• What to produce: Please check every line of the listing for "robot" and copy each line where it is found.
[Data excerpts]
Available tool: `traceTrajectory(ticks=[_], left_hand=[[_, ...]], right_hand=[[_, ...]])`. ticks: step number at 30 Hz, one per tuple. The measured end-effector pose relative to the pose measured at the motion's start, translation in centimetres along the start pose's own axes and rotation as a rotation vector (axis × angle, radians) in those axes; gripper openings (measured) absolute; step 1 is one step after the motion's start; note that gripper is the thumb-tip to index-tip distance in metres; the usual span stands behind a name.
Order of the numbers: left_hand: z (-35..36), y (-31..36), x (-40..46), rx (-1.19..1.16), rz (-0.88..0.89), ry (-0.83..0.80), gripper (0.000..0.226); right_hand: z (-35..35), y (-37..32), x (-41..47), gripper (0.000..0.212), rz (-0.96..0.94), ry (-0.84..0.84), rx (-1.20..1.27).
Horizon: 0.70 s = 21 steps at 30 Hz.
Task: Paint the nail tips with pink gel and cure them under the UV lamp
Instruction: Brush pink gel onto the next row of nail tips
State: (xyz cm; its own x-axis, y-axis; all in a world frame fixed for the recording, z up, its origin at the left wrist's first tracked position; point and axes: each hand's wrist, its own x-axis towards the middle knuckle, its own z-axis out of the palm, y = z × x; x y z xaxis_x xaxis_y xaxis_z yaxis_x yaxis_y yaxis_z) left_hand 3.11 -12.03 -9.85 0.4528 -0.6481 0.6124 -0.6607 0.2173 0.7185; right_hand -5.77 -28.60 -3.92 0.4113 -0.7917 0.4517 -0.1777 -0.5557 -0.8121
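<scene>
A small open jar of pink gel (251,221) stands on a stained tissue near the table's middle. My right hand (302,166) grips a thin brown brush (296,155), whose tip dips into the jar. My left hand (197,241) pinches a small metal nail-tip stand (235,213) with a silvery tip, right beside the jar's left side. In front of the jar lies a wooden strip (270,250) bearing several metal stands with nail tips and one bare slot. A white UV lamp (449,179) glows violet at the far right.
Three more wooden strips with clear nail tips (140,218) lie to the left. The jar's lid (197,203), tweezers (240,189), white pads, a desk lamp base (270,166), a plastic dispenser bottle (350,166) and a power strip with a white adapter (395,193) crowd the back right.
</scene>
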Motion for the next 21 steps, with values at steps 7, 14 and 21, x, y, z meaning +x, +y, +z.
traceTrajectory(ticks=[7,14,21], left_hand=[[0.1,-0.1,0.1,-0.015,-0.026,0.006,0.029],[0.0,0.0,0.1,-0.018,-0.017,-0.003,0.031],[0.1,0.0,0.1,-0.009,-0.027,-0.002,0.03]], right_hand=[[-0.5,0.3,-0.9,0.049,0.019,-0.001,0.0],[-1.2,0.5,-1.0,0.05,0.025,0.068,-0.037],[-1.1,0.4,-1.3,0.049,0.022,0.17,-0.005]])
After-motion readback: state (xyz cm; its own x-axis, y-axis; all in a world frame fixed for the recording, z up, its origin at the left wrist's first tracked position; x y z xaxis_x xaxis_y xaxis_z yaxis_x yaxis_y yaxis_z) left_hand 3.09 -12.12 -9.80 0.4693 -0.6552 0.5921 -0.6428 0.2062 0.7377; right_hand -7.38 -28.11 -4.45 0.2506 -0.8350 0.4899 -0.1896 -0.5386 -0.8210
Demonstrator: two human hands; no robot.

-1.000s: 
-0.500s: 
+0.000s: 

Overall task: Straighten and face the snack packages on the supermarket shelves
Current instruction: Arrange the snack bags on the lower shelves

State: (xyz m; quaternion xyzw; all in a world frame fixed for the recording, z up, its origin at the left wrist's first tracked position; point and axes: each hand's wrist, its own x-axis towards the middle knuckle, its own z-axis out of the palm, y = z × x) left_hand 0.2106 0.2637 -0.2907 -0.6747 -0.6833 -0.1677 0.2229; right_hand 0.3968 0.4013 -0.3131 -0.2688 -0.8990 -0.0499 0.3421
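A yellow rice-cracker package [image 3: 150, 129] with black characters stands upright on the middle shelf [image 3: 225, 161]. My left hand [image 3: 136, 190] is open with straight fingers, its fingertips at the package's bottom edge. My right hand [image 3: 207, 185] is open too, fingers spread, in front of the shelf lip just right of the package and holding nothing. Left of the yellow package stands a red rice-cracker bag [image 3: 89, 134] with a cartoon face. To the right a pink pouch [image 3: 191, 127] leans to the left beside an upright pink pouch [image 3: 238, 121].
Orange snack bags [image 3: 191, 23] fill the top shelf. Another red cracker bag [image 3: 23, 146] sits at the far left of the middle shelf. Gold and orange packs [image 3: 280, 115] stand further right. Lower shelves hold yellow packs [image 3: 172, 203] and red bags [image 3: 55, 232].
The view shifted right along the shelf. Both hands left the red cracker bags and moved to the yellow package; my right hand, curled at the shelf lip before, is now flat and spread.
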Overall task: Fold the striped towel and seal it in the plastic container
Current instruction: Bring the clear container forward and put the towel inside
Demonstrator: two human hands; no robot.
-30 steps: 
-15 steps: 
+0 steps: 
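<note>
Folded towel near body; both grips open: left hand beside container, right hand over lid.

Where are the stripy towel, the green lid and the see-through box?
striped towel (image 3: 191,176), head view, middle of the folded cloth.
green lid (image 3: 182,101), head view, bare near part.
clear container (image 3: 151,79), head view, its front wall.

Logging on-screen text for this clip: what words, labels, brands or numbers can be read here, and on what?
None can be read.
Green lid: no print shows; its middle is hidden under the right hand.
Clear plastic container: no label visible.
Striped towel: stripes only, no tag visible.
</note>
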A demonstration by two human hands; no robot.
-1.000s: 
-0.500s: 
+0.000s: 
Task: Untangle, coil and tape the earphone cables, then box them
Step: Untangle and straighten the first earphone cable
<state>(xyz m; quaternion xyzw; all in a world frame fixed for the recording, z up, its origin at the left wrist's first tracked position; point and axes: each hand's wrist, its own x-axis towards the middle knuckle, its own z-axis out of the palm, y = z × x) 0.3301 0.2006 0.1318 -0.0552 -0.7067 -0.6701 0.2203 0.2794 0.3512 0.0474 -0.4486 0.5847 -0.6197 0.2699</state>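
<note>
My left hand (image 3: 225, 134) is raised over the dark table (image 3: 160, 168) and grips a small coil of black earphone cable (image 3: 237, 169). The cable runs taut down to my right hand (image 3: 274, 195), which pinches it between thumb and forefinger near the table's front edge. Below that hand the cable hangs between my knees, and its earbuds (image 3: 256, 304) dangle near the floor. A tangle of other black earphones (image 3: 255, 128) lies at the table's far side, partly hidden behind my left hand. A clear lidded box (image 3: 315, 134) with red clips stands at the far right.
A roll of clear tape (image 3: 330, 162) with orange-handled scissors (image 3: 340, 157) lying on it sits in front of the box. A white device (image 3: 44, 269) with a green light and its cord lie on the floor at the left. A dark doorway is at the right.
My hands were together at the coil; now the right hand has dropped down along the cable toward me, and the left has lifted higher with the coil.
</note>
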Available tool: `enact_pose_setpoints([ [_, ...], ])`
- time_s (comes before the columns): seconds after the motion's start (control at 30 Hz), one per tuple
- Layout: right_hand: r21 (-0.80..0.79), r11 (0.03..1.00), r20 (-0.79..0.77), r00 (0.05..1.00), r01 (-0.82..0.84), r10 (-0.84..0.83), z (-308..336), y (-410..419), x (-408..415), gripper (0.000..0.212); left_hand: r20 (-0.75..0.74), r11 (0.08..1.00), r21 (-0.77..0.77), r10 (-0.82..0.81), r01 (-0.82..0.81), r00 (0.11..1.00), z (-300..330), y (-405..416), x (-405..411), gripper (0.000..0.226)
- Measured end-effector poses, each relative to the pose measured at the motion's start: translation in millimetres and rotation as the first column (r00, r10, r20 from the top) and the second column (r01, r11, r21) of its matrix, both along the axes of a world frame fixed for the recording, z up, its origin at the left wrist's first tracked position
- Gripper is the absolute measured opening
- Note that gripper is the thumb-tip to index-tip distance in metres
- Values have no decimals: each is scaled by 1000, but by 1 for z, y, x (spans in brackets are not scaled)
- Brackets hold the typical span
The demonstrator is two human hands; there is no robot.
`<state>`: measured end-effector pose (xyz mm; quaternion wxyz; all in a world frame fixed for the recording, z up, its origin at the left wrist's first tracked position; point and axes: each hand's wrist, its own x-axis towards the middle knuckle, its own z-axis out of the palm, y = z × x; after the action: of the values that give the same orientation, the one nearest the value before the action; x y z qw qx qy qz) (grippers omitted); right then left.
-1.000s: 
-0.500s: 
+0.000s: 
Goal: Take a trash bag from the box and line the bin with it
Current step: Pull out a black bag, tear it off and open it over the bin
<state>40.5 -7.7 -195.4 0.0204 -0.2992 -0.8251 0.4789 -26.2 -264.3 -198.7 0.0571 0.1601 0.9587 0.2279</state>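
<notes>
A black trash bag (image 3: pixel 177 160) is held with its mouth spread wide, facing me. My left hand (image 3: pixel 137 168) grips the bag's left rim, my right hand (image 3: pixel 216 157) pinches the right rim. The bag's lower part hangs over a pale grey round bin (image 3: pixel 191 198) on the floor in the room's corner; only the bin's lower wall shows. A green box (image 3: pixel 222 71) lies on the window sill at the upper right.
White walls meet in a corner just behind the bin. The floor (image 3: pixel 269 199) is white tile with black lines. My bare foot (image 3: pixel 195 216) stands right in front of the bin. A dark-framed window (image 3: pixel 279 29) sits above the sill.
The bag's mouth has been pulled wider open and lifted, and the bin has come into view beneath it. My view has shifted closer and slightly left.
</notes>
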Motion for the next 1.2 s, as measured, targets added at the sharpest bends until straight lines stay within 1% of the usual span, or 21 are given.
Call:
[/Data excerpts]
• Answer section:
Demonstrator: two human hands; no robot.
Demonstrator: two human hands; no robot.
A demonstration by two human hands; no robot.
The demonstrator is two human hands; there is no robot.

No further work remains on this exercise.